She is one of the most perspective actresses of the younger generation in our country, Maja Izetbegović has for years exhibited all her talent, and after completing the Academy of Performing Arts in Sarajevo, her work experience starts at the Chamber Theater 55 where she is still employed.
There is a wide array of roles Maja embodied and each one is unique in its own way. She was proclaimed the best young actress in Bosnia and Herzegovina, as well as in Croatia and Serbia. Although the audience more often watches her performance in the theater than in the movie, Maja says she prefers both alike, and that these divisions were never clear to her.
– Both are inspirational, creative and endlessly beautiful – Maja emphasizes.
In her rich career, she has worked with many great actors of all generations from across the region.
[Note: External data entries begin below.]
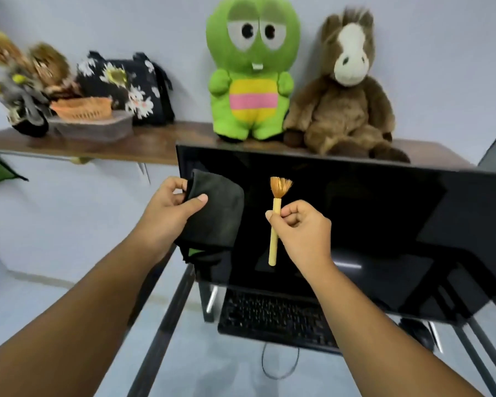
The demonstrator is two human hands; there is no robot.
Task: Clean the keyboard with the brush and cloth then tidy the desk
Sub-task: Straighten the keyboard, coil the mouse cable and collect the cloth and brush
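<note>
A black keyboard (272, 318) lies low in the view on a glass desk, under the dark monitor. I hold both arms raised in front of the screen. My left hand (169, 213) grips a dark grey cloth (216, 216), which hangs folded below my fingers. My right hand (301, 227) pinches a small brush (276, 219) by its pale wooden handle. The orange bristles point up. Both hands are well above the keyboard and apart from each other.
A black monitor (370, 219) stands behind the keyboard. A black mouse (420, 333) sits right of the keyboard. The wooden shelf (155, 141) above carries a green plush toy (251, 67), a brown plush horse (347, 87), a flowered bag (132, 84) and a basket (82, 108).
</note>
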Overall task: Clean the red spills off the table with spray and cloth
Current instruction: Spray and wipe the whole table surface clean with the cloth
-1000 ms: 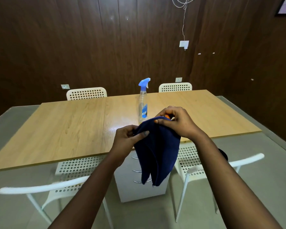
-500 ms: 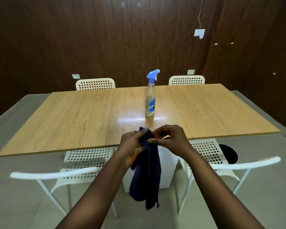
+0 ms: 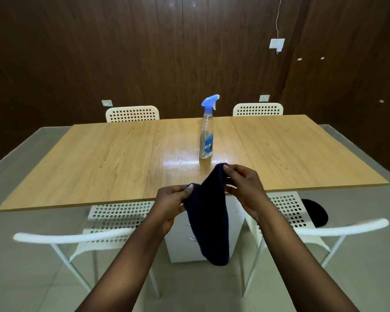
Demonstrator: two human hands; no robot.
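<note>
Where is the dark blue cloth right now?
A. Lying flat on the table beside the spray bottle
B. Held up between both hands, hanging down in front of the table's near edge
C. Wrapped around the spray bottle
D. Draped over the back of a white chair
B: the left hand and the right hand each pinch the top of the dark blue cloth, which hangs down, while the spray bottle stands alone on the table.

Dark brown wood-panel walls (image 3: pixel 144 52) enclose the room; the floor (image 3: pixel 20 278) is pale grey tile. Four white perforated chairs stand at the table: two at the far side (image 3: pixel 132 113) (image 3: pixel 257 109), two at the near side (image 3: pixel 108 224) (image 3: pixel 302 219). A white drawer cabinet (image 3: pixel 180 242) stands beneath. Wall sockets (image 3: pixel 107 102) (image 3: pixel 264 98) sit low; a white switch box (image 3: pixel 277 44) hangs from a cable.
</note>
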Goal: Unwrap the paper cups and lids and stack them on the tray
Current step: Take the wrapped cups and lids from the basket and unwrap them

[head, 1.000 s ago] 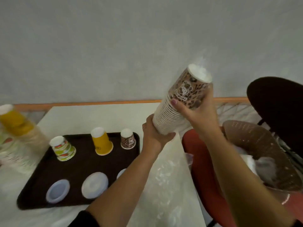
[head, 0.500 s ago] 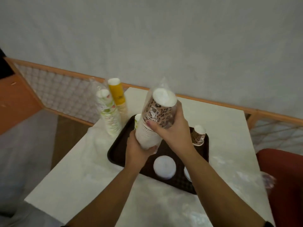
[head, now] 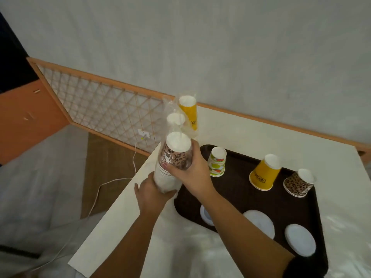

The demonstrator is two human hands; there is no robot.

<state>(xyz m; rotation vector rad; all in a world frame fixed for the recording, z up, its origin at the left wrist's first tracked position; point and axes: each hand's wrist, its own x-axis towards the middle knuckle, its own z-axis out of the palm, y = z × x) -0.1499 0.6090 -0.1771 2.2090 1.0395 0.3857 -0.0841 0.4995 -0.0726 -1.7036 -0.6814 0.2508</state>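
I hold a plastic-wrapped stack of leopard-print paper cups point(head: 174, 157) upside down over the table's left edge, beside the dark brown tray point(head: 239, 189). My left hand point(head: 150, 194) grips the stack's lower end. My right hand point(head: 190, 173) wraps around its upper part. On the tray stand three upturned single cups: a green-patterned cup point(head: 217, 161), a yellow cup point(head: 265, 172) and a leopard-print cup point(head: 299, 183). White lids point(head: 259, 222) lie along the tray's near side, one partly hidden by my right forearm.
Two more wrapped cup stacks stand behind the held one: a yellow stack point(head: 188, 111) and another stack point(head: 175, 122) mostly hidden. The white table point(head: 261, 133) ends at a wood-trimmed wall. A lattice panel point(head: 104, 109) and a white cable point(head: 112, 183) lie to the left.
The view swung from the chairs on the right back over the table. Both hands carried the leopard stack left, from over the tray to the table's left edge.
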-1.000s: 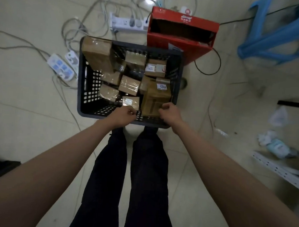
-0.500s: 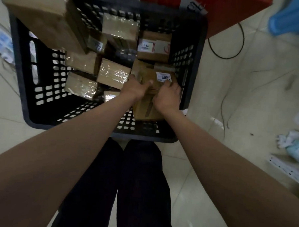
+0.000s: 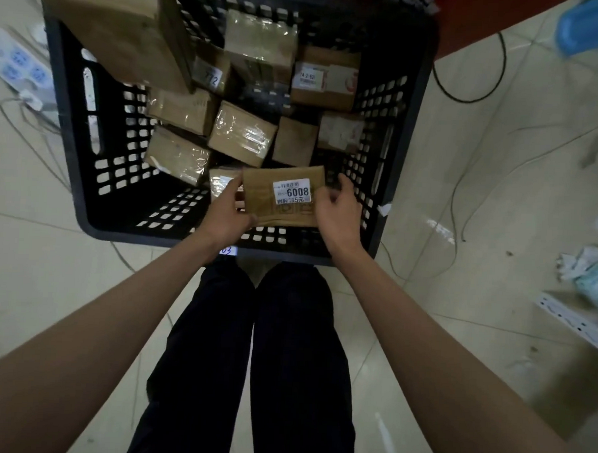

– I always allow myself that every associate awakens creativity and enthusiasm inside of me, and to get to know me better through working with him or her. It is a special relationship and special sadness because of my colleague’s departure. I learned a lot from him. Good spirit of the theater Vlastimir Đuza Stojiljković – she says.
She emphasizes that she does not want to single out any of the plays as special because, as she says, every performance is a story and a world for itself.
– It bring some new content into your life, enriches you and teaches something new. I would be very unjust when I would put one performance in front of the other because they are all equally important for my acting life – says Maja.
She is currently in talks for new projects and considering that the theater season started she enjoys being reunited with shows, colleagues and audience. She emphasizes that the theater workers in B&H are magicians, considering the amount of money allocated for theater production.
– We are still living on enthusiasm and good will, which is not good; I think that there must be a more serious strategy on the issue of cultural life in B&H. The spiritual horizon and cultural aesthetics of most of our ruling elite is a mere estrada and a national-romantic kitsch. It is therefore their cultural strategy to destroy culture, a conservative cry against intellectualism and progressivity. They consciously marginalize international cultural institutions and projects of state importance by giving priority to financing content such as ‘rural mowing’. It is time for us both cultural workers and the ruling structures to seriously deal with this problem; otherwise, we are going into civilian darkness. No culture no state. Moreover, that is probably the current strategy – says Maja.